Extended Statistics Import/Export Functions for PostgreSQL 19

Introduction

PostgreSQL's extended statistics feature, introduced in version 10, allows the optimizer to understand correlations between columns that simple per-column statistics cannot capture. This includes n-distinct coefficients (how many distinct combinations exist), functional dependencies (when one column determines another), and Most Common Values (MCV) lists for multi-column combinations.

While PostgreSQL 17 introduced functions for importing and exporting relation and attribute statistics (pg_restore_relation_stats, pg_restore_attribute_stats), extended statistics were left out of this initial implementation. A recent thread on pgsql-hackers, initiated by Corey Huinker, addresses this gap with a comprehensive patch series that adds pg_restore_extended_stats(), pg_clear_extended_stats(), and related infrastructure.

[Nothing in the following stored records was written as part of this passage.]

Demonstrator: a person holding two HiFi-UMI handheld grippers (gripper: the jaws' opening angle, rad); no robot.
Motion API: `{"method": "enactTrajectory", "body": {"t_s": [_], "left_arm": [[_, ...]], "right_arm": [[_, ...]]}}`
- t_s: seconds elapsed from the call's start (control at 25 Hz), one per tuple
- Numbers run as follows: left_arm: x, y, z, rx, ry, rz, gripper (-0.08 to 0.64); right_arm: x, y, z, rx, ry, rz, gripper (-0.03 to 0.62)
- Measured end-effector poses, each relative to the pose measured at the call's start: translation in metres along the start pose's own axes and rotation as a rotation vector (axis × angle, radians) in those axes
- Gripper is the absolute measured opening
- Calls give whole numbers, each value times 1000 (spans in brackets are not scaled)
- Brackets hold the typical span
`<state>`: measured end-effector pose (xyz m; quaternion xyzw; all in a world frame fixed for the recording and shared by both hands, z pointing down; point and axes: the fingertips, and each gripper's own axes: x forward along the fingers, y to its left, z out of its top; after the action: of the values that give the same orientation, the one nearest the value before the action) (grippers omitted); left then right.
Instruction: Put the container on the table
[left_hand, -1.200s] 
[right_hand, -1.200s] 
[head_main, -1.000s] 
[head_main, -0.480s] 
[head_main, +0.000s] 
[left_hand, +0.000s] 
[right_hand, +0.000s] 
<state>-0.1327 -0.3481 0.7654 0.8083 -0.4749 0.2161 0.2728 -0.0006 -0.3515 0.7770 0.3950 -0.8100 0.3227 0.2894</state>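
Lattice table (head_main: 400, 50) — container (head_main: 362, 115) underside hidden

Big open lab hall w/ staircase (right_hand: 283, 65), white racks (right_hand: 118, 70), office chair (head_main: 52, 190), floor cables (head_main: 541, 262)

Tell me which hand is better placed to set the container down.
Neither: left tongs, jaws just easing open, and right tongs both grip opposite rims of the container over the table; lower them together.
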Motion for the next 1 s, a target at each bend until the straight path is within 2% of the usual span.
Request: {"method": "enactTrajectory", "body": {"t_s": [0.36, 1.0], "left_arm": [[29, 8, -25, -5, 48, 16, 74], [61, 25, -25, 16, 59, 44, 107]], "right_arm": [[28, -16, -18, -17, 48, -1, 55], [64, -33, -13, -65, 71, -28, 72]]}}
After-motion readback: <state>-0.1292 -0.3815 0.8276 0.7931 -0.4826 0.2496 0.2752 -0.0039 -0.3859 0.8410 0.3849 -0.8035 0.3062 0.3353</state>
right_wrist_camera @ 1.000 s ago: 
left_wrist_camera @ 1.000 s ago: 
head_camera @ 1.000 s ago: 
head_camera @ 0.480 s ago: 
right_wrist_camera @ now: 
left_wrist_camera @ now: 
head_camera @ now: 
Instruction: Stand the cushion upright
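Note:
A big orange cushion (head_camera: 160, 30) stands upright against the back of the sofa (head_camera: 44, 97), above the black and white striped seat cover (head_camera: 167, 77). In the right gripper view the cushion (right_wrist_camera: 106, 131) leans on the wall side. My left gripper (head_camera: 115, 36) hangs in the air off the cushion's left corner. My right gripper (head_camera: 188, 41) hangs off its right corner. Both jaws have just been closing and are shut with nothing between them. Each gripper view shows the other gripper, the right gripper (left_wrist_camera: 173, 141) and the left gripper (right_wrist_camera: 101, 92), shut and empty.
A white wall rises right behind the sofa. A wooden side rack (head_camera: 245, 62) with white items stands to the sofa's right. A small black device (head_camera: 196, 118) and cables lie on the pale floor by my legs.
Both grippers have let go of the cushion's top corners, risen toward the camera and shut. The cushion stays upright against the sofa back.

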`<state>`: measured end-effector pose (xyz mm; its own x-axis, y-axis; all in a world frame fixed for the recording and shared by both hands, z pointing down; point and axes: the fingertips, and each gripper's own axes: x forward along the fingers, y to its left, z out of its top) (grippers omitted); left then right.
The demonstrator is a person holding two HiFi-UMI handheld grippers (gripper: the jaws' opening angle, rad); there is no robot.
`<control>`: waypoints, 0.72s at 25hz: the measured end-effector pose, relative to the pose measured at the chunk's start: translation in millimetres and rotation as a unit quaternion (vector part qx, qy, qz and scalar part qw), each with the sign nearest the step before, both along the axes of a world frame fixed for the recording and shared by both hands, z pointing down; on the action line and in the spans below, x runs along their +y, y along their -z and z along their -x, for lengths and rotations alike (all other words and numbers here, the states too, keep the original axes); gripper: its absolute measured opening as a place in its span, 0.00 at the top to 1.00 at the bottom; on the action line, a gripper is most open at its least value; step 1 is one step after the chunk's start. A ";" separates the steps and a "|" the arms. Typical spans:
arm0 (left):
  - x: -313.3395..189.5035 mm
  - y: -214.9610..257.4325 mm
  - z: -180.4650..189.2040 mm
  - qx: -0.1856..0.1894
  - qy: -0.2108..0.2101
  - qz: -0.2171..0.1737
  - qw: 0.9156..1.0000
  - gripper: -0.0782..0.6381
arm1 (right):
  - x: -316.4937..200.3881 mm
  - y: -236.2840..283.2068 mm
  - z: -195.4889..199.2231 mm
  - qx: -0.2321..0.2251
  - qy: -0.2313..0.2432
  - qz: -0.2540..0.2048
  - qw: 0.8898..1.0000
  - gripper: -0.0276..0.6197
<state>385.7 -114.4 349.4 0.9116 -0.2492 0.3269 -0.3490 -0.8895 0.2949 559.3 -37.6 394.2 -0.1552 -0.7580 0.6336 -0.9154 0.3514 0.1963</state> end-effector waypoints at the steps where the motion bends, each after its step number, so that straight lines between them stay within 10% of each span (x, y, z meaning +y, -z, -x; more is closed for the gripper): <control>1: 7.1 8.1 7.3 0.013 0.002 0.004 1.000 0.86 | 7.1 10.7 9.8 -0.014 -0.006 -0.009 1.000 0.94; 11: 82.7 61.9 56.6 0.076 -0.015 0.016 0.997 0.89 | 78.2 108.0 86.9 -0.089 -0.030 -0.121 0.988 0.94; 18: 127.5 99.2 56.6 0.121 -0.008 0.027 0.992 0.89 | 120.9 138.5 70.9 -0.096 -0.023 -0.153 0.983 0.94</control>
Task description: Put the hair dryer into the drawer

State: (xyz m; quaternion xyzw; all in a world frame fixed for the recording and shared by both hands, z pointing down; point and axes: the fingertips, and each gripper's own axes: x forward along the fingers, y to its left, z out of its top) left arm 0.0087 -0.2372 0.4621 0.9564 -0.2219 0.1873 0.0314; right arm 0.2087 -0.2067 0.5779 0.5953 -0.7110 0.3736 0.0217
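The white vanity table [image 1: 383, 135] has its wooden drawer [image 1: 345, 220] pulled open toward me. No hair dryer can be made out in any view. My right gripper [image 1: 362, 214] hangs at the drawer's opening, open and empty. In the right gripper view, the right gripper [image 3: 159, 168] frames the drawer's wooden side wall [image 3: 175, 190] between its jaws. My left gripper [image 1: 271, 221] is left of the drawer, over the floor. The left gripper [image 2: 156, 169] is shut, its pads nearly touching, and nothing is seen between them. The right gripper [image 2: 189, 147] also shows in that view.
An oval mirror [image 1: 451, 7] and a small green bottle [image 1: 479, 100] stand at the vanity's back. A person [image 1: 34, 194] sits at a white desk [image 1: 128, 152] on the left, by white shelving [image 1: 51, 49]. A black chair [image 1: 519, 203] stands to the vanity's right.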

This work is significant for several reasons:

Enables complete statistics preservation across pg_dump/pg_restore and pg_upgrade
Allows query planner experimentation with hypothetical statistics
Supports schema-only dumps with statistics for testing query plans without actual data

Technical Analysis

The Problem with the Original Format

The original output format for pg_ndistinct and pg_dependencies types used a JSON structure where the keys themselves contained structured data:

{"1, 2": 2323, "1, 3": 3232, "2, 3": 1500}

While technically valid JSON, this format posed several problems:

Keys containing comma-separated attribute numbers require additional parsing
Difficult to manipulate programmatically
No working input function existed—these types were effectively output-only

The New JSON Format

The patch series introduces a cleaner, more structured JSON format. For pg_ndistinct:

[
  {"attributes": [2, 3], "ndistinct": 4},
  {"attributes": [2, -1], "ndistinct": 4},
  {"attributes": [2, 3, -1], "ndistinct": 4}
]

For pg_dependencies:

[
  {"attributes": [2], "dependency": 3, "degree": 1.000000},
  {"attributes": [2, 3], "dependency": -1, "degree": 0.850000}
]

Key improvements:

Proper JSON arrays with named keys for each element
Clear separation of attributes, values, and metadata
Machine-readable without custom parsing logic
Negative attribute numbers represent expressions in the statistics object (e.g., -1 is the first expression)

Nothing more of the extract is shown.